***** Records for the task

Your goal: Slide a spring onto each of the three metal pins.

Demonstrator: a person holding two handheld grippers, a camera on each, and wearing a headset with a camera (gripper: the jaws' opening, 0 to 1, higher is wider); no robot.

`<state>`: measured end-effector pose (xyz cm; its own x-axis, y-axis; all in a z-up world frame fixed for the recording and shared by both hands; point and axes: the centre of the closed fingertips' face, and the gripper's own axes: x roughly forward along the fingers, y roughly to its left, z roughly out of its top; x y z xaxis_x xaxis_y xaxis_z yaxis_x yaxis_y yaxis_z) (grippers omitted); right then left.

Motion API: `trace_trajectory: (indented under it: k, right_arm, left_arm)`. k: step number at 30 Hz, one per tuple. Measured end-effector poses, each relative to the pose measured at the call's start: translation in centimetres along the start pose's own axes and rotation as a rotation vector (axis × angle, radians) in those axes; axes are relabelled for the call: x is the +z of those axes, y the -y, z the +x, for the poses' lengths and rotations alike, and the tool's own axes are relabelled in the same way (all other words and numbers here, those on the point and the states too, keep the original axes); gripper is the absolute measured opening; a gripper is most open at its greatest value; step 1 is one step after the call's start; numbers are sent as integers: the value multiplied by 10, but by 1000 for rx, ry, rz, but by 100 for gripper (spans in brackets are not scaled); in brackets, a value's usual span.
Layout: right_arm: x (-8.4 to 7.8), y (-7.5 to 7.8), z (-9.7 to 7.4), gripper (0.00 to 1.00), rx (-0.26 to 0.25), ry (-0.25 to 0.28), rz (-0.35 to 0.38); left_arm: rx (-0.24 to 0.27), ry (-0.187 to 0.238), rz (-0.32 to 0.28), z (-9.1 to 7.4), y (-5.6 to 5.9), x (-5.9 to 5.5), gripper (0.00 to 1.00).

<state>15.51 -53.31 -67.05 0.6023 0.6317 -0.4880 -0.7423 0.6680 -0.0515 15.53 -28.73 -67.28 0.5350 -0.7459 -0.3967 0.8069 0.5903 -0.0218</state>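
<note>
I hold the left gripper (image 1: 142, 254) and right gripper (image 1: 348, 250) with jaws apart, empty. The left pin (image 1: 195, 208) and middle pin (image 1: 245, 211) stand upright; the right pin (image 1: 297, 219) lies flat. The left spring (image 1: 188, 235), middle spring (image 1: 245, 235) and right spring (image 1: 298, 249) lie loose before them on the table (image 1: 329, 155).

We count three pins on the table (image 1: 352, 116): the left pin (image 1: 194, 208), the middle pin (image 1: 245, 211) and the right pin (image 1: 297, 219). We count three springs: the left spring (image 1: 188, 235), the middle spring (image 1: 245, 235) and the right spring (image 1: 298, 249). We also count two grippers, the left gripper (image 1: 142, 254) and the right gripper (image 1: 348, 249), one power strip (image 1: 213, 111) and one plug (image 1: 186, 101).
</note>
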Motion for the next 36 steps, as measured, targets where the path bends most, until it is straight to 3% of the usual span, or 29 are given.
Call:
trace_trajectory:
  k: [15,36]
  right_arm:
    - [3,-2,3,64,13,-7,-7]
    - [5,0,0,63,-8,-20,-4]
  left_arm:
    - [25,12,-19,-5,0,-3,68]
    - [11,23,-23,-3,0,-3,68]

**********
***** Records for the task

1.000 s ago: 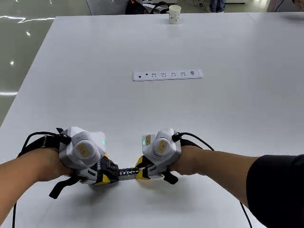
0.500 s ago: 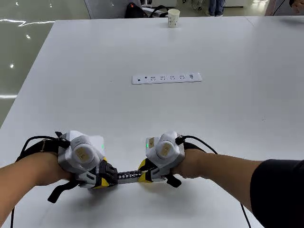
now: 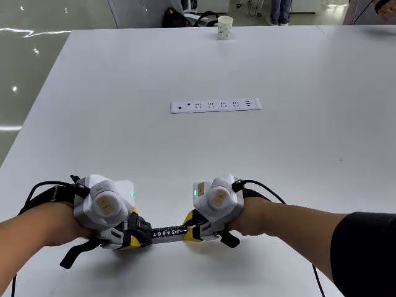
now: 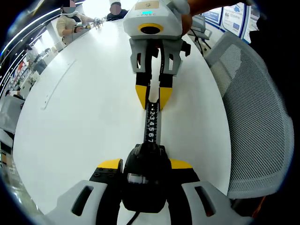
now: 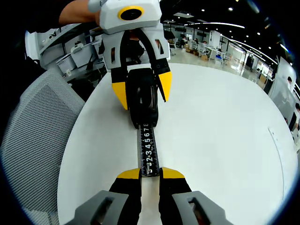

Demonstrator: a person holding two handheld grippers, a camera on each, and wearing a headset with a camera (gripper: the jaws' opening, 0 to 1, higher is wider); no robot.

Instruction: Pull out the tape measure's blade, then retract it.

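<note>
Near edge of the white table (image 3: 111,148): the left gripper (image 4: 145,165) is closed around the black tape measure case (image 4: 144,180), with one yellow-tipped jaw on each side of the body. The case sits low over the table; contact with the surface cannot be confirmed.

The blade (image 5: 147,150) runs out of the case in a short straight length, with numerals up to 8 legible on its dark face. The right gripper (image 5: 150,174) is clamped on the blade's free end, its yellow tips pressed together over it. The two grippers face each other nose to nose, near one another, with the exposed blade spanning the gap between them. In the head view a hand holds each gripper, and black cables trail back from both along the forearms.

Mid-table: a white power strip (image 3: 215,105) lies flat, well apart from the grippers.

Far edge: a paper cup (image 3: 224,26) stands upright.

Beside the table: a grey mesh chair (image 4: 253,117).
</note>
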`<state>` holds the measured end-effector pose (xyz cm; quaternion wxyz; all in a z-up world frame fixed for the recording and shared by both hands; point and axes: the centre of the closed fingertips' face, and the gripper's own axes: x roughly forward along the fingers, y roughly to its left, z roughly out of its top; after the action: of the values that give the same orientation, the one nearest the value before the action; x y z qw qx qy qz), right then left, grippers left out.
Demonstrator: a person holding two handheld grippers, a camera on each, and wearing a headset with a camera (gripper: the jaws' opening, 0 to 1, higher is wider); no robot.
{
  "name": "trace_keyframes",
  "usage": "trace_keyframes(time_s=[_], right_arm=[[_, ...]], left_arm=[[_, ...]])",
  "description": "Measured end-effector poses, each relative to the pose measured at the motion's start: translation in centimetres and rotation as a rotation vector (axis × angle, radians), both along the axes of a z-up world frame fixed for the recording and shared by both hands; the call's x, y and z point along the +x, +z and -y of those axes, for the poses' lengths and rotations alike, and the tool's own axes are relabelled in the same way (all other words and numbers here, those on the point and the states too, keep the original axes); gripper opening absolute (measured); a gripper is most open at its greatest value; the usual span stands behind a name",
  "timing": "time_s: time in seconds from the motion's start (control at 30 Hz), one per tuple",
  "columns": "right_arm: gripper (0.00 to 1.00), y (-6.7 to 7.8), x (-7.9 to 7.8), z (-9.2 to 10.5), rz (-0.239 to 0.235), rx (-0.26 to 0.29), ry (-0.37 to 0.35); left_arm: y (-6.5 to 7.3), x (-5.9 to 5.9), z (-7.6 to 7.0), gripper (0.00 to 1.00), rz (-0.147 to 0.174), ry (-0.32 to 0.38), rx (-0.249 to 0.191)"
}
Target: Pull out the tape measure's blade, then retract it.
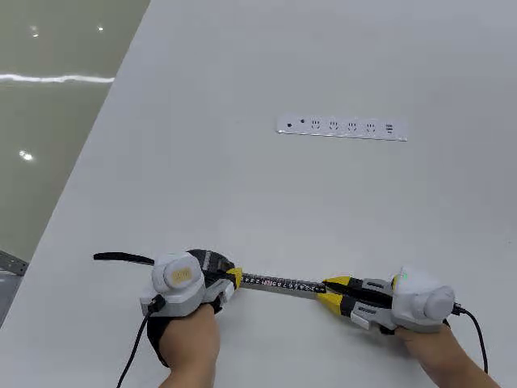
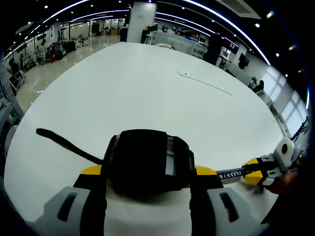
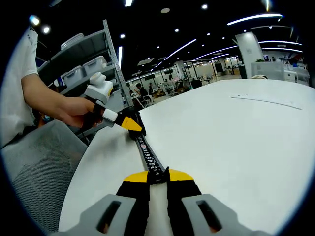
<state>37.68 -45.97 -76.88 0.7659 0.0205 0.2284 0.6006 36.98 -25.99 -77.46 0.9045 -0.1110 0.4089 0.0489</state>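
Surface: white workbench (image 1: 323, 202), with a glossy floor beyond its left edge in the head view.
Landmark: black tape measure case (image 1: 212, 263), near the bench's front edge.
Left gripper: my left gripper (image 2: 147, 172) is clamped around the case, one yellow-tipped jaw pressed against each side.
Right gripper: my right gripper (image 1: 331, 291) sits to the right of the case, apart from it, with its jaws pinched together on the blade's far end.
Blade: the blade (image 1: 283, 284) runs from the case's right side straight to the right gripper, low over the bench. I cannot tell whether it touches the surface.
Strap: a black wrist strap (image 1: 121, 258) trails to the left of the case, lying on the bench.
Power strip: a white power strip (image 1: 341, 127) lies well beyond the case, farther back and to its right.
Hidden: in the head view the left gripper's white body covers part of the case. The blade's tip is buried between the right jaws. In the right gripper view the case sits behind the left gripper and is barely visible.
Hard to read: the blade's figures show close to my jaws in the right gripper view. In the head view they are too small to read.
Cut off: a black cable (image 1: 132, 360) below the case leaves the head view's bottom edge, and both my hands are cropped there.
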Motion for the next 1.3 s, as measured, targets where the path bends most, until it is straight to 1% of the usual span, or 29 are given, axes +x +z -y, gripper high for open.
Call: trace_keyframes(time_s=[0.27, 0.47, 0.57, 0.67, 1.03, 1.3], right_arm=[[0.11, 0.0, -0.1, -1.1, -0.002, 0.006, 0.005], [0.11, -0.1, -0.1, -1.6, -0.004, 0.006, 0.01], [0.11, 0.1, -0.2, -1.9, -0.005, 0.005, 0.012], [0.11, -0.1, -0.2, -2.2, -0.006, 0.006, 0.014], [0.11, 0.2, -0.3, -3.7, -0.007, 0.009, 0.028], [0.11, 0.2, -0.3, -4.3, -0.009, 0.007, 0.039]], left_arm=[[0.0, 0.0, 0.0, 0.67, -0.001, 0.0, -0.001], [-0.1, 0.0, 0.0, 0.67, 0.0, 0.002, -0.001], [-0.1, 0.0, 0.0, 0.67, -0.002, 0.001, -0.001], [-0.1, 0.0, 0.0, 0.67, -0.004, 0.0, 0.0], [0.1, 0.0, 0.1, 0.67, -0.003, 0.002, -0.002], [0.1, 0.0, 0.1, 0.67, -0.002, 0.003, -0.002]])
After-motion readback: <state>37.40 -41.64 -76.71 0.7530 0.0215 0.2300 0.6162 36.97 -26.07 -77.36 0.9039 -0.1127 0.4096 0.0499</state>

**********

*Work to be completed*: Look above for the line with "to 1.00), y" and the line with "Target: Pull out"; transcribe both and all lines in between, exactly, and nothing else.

*Solution below*:
  "columns": "right_arm: gripper (0.00 to 1.00), y (-6.7 to 7.8), x (-7.9 to 7.8), z (-9.2 to 10.5), rz (-0.239 to 0.235), rx (-0.26 to 0.29), ry (-0.37 to 0.35); left_arm: y (-6.5 to 7.3), x (-5.9 to 5.9), z (-7.6 to 7.0), gripper (0.00 to 1.00), rz (-0.147 to 0.174), ry (-0.32 to 0.38), rx (-0.249 to 0.191)"
}
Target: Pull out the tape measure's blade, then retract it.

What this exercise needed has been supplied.